WHAT YOU HAVE TO DO -
Search the material for the string "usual", then show every line where it turns up.

SOURCE MATERIAL -
********************
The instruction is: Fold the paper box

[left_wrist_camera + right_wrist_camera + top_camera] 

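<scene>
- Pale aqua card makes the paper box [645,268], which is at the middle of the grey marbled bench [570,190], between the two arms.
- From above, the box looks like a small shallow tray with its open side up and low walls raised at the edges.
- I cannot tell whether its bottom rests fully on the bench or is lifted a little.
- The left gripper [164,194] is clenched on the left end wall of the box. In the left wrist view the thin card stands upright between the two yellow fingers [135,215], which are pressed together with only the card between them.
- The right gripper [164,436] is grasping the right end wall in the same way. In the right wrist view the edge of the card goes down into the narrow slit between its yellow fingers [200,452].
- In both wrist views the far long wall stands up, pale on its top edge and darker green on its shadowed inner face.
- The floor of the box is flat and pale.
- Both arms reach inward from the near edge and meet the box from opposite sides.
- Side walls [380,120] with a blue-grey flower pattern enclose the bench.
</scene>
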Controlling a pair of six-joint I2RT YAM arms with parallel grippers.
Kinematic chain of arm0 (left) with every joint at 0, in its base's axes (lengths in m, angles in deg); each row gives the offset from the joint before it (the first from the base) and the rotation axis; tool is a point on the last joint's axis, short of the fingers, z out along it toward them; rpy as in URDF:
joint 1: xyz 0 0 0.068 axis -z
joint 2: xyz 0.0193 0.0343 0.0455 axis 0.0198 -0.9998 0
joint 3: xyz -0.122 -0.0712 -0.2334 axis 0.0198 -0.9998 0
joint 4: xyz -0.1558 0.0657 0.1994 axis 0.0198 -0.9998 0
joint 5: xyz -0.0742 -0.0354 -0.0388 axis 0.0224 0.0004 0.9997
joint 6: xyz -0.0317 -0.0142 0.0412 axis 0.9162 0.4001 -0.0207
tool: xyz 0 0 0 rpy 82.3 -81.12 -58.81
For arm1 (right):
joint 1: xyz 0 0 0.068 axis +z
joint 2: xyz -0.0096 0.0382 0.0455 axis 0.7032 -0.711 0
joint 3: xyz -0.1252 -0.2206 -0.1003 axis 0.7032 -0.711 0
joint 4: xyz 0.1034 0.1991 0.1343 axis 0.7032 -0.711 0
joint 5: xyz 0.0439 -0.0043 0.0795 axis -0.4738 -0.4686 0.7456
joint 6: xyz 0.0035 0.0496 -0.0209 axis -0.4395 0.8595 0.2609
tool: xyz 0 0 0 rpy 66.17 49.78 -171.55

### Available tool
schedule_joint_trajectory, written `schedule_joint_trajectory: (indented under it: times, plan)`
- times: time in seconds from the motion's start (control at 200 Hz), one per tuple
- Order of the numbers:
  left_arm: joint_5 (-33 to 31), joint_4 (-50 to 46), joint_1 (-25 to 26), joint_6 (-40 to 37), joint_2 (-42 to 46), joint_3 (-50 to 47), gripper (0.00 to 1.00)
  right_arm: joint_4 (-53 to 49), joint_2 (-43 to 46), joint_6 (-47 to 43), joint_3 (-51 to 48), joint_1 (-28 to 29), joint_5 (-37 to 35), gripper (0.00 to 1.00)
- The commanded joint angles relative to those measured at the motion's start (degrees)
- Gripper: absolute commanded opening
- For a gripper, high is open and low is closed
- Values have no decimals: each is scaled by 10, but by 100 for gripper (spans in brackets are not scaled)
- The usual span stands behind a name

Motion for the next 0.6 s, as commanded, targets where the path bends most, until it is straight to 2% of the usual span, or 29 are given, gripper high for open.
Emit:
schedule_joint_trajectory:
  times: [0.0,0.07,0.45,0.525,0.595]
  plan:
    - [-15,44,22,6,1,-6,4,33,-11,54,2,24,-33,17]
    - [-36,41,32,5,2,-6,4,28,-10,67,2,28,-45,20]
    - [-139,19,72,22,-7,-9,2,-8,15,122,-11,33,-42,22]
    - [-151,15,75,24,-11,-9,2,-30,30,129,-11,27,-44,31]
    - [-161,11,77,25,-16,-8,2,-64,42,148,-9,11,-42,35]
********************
FINISHED TASK -
- The usual span stands behind a name
Motion for the next 0.6 s, as commanded, targets where the path bends most, until it is straight to 2% of the usual span, or 29 are given, gripper high for open.

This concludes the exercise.